Eduardo Casas
Cuando una mujer comienza a ser madre y comienza a vivir en la espera del día en que dé a luz. La luz de ese día será la luz de su propio alumbramiento. El parto es un “partirse”. Toda madre es como una “Eucaristía”. Su cuerpo se parte, se reparte y se comparte como alimento para todos sus hijos. Esa “fracción” del cuerpo y del corazón comienza en el mismo acontecimiento del parto de su hijo. El mismo Jesús dice que cuando “la mujer, cuando va a dar a luz, siente angustia porque le llegó la hora; pero cuando nace el niño, se olvida de su dolor, por la alegría que siente al ver que ha venido un hombre al mundo” (Jn 16,21).
El parto es el milagro del comienzo de la vida; sin embargo, es también una imagen que se utiliza para el final de la existencia. La muerte es también otro “parto”. Es un volver a “partirse” y es un volver a “partir”. Cuando una mujer se encuentra de parto, el mundo entero celebra una fiesta.
Además, la relación de cada hijo o hija con su madre es totalmente singular. Una misma madre con distintos hijos tiene también diversos vínculos. Incluso según sea la edad o la etapa que estén transitando, tanto los hijos como las madres, la relación va cambiando. No hay fórmulas, ni manuales. Solo hay permanentes aprendizajes.
En la medida en que pasa el tiempo, uno va apreciando más la vida y le va dando más importancia a los vínculos y afectos, el verdadero “patrimonio” del alma. Las madres son siempre madres y los hijos somos siempre hijos. No importa el lugar en que la vida nos vaya poniendo a uno y a otro.
La madre nos remite a nuestro origen, a nuestra identidad y memoria, a la generación de la vida y su cuidado, al crecimiento y su desvelo, a las múltiples formas de sacrificios con los cuales las madres continúan dando la vida después de haber dado a luz. La madre es el seno, la cuna, el hogar, la escuela. Es el refugio de la vida. Es nuestra tierra original. Nuestro “humus”. Nuestra estrella y brújula.

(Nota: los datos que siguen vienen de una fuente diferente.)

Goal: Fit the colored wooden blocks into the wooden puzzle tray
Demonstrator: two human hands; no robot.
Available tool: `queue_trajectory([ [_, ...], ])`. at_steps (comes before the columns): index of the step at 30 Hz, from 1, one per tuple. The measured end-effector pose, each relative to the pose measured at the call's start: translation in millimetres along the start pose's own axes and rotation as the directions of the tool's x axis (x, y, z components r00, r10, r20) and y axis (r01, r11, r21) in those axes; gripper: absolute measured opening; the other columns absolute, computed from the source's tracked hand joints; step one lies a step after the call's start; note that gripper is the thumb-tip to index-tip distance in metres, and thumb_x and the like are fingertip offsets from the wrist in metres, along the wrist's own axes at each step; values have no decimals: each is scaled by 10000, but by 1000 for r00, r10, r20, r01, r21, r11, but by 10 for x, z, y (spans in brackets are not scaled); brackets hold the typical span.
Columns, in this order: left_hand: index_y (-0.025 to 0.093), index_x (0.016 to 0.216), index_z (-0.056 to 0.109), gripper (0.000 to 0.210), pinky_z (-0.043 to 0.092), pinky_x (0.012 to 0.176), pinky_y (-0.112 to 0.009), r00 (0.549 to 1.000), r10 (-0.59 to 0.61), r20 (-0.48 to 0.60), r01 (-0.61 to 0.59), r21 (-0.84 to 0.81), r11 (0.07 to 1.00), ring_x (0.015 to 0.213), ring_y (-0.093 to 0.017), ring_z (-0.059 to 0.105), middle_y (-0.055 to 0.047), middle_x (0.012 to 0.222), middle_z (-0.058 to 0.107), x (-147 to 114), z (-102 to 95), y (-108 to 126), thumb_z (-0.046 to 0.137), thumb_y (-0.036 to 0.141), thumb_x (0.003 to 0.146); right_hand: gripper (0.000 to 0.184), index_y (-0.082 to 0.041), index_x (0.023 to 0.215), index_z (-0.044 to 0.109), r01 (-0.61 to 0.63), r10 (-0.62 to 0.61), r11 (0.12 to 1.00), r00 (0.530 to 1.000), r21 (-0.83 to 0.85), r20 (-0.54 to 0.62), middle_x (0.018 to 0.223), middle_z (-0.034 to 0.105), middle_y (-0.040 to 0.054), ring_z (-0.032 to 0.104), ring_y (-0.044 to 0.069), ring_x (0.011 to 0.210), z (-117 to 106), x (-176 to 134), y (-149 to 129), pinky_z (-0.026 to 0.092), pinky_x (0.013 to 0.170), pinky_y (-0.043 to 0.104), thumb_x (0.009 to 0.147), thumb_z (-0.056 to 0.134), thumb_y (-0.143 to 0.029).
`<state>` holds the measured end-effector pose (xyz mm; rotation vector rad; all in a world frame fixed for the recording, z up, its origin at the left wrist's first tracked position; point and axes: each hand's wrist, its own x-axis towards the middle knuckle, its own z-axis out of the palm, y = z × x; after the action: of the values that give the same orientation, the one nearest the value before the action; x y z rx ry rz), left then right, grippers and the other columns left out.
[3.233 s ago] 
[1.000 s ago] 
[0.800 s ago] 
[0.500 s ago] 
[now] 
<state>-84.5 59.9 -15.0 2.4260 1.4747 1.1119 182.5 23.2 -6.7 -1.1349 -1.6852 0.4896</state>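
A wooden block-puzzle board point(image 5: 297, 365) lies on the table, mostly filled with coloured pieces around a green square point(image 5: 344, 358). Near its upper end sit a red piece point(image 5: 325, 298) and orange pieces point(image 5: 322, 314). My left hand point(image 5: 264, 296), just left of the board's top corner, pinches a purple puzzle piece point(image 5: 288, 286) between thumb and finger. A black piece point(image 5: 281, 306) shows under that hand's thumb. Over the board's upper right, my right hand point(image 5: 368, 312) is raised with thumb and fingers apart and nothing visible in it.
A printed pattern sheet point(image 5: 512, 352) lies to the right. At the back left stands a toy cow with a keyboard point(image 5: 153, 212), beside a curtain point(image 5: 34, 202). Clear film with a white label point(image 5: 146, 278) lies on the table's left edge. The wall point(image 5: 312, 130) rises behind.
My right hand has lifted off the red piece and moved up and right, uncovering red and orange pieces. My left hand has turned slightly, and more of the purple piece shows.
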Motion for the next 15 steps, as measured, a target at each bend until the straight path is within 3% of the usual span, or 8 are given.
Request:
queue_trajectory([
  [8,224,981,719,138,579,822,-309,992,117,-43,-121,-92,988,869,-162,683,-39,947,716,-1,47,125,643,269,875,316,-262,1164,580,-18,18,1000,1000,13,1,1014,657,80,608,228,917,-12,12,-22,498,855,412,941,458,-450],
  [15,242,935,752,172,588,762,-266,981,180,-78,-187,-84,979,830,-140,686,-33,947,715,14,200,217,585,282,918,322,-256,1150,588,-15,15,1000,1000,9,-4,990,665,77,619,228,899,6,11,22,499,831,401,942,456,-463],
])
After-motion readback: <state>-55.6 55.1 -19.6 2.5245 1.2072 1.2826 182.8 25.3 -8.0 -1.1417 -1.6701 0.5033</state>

Las madres revelan un especial amor de Dios y revelan el rostro de un Dios amor especialmente femenino, esponsal, materno, misericordioso, amoroso, tierno, fiel, solidario y compasivo.
La fe nos enseña a contemplar a María, la madre de Jesús, nuestra madre en la gracia. Su maternidad es universal, abarca los cielos y la tierra, los espacios y los tiempos, la memoria y la eternidad. Abraza a todos los seres humanos, sin distinciones de ninguna clase. María es seno universal, fuente de vida.
Alguna vez, la joven de Nazaret, al descubrirse embarazada, comenzó a sentirse madre. Ella, como cualquier madre, aprendió a serlo. María con su mirada nos abraza, con su sonrisa nos cuida, con su manto nos envuelve, con su oración nos protege, con su paz nos inunda, con su fortaleza nos sostiene, con su sabiduría nos ilumina, con su ternura nos bendice, con su misericordia nos ama.
María fue la primera escuela de Jesús, al igual que cualquier madre, la cual es la primera escuela de todo ya que, al venir a este mundo, todos tenemos que aprenderlo todo, empezando por las cosas más cotidianas y domésticas.
La madre es la escuela de todas las otras escuelas que tendremos después en la vida. Ella es la escuela de la vida: la primera y la última. Hay que pasar por muchos años de aulas, libros, exámenes, profesores y títulos para volver a recordar algunas simples enseñanzas de nuestra madre. Actitudes, valores, silencios y testimonios de aquella sabiduría que ninguna graduación logra conseguir. Toda madre es la primera escuela de la vida y la primera escuela de la fe.